Exercise instructions: The response should consist of the listing, repeated word for word.

Data section:
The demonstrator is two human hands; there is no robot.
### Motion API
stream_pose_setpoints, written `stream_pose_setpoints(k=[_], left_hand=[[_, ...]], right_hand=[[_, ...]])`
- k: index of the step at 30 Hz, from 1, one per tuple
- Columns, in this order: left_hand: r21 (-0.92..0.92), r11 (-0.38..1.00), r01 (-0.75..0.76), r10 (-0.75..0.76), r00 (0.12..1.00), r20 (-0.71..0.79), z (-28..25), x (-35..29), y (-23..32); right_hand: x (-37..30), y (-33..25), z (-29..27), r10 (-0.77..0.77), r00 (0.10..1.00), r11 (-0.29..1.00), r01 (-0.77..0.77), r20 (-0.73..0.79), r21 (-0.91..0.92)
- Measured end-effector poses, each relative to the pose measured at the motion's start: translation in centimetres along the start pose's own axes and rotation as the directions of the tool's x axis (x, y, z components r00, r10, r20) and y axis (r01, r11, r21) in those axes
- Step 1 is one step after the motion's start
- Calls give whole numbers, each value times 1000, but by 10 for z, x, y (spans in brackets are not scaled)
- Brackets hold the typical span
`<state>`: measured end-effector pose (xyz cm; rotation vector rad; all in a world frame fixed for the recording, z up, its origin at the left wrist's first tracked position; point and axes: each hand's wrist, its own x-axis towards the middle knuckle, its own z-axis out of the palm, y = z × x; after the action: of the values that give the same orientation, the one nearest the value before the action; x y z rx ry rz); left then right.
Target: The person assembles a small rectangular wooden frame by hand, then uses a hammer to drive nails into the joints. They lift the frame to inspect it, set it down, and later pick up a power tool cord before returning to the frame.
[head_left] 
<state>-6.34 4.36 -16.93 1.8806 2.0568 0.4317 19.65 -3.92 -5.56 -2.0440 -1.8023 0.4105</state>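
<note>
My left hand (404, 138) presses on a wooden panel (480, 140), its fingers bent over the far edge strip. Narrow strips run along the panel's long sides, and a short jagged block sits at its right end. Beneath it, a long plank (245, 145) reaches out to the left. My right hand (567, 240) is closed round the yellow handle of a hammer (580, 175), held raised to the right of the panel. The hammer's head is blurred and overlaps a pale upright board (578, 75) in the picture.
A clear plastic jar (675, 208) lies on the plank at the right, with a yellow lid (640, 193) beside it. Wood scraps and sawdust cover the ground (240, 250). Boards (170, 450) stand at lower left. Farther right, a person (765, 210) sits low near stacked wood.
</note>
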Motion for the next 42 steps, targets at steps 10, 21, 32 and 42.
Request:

Written response:
The demonstrator is two human hands; there is no robot.
### Motion API
stream_pose_setpoints, written `stream_pose_setpoints(k=[_], left_hand=[[_, ...]], right_hand=[[_, ...]])`
- k: index of the step at 30 Hz, from 1, one per tuple
- Columns, in this order: left_hand: r21 (-0.92..0.92), r11 (-0.38..1.00), r01 (-0.75..0.76), r10 (-0.75..0.76), r00 (0.12..1.00), r20 (-0.71..0.79), z (-28..25), x (-35..29), y (-23..32); right_hand: x (-37..30), y (-33..25), z (-29..27), r10 (-0.77..0.77), r00 (0.10..1.00), r11 (-0.29..1.00), r01 (-0.77..0.77), r20 (-0.73..0.79), r21 (-0.91..0.92)
- Measured end-effector poses, each relative to the pose measured at the motion's start: translation in centimetres along the start pose's own axes and rotation as the directions of the tool's x axis (x, y, z components r00, r10, r20) and y axis (r01, r11, r21) in those axes
- Step 1 is one step after the motion's start
- Calls give whole numbers, each value times 1000, but by 10 for z, x, y (spans in brackets are not scaled)
- Brackets hold the typical span
`<state>`: measured end-effector pose (xyz cm; rotation vector rad; all in a world frame fixed for the recording, z up, its origin at the left wrist's first tracked position; point and axes: each hand's wrist, its own x-axis towards the middle knuckle, its own z-axis out of the palm, y = z × x; after the action: of the values that give the same orientation, the one nearest the value before the action; x y z rx ry rz); left then right.
Target: The person assembles a small rectangular wooden frame by hand, then uses a hammer to drive nails into the joints. They lift the frame to inspect it, set it down, and later pick up a power tool cord before returning to the frame.
[head_left] 
<state>-6.34 4.36 -16.93 1.8806 2.0568 0.4317 19.65 -3.92 -5.56 -2.0440 -1.8023 0.4105</state>
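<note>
My left hand (404, 138) presses on a wooden panel (480, 140), its fingers bent over the far edge strip. Narrow strips run along the panel's long sides, and a short jagged block sits at its right end. Beneath it, a long plank (245, 145) reaches out to the left. My right hand (567, 240) is closed round the yellow handle of a hammer (580, 175), held raised to the right of the panel. The hammer's head is blurred and overlaps a pale upright board (578, 75) in the picture.
A clear plastic jar (675, 208) lies on the plank at the right, with a yellow lid (640, 193) beside it. Wood scraps and sawdust cover the ground (240, 250). Boards (170, 450) stand at lower left. Farther right, a person (765, 210) sits low near stacked wood.
</note>
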Motion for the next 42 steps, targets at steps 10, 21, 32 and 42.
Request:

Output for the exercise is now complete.